Going down the data below, set down exactly the line with "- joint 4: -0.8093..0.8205" and each line after it through the line with "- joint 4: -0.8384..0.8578"; no other lines.

(Dataset items)

◆ ◆ ◆ ◆ ◆ ◆ ◆

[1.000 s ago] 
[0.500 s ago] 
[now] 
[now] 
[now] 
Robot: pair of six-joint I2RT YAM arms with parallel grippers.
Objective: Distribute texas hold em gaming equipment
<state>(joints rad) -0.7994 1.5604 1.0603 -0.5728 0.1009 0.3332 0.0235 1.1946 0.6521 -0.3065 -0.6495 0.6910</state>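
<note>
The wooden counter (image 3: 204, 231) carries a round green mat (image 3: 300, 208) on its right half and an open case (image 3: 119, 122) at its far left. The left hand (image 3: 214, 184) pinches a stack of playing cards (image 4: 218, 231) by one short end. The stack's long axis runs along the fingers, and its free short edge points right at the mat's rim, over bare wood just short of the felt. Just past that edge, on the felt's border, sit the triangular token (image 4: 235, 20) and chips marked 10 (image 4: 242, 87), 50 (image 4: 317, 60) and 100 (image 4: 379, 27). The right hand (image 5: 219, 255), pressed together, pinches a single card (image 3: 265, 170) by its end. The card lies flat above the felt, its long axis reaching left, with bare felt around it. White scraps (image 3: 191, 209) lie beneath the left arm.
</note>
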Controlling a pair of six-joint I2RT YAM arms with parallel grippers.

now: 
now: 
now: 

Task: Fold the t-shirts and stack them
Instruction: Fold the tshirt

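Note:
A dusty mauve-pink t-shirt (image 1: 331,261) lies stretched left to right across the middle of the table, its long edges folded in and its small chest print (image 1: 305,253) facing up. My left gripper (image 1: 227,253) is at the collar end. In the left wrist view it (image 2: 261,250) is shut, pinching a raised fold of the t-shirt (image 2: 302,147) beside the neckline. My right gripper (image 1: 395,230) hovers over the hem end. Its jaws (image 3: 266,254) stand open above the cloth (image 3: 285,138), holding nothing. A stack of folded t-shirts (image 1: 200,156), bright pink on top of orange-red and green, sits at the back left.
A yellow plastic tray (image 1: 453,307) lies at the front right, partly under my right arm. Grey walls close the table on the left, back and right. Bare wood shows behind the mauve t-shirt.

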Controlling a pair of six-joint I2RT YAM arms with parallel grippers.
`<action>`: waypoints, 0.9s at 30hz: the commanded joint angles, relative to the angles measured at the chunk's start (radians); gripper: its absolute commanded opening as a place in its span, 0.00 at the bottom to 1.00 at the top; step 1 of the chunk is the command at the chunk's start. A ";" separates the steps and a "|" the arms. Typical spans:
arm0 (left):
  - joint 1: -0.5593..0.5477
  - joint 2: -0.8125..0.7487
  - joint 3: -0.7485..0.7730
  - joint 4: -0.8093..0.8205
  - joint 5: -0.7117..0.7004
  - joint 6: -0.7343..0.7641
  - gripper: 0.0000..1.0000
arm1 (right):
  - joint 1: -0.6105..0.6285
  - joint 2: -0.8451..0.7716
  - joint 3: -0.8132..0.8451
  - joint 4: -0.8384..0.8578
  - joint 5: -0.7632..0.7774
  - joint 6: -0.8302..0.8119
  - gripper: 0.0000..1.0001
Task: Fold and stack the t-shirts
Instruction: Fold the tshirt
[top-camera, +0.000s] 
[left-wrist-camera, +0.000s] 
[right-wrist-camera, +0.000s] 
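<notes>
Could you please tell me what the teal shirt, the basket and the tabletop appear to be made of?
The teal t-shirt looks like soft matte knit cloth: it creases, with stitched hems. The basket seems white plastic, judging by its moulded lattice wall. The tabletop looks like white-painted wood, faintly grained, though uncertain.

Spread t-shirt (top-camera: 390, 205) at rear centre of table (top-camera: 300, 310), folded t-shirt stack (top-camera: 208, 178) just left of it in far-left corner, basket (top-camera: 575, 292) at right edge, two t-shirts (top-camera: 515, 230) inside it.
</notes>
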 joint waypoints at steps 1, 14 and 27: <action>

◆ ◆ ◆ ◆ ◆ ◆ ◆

§ **Answer section**
  - joint 4: -0.8093..0.8205
  - joint 5: -0.7117..0.7004
  - joint 6: -0.7343..0.7641
  - gripper: 0.0000..1.0000
arm1 (right):
  - joint 1: -0.6105..0.6285
  - joint 2: -0.8451..0.7716
  - joint 3: -0.8132..0.8451
  - joint 4: -0.8384..0.8578

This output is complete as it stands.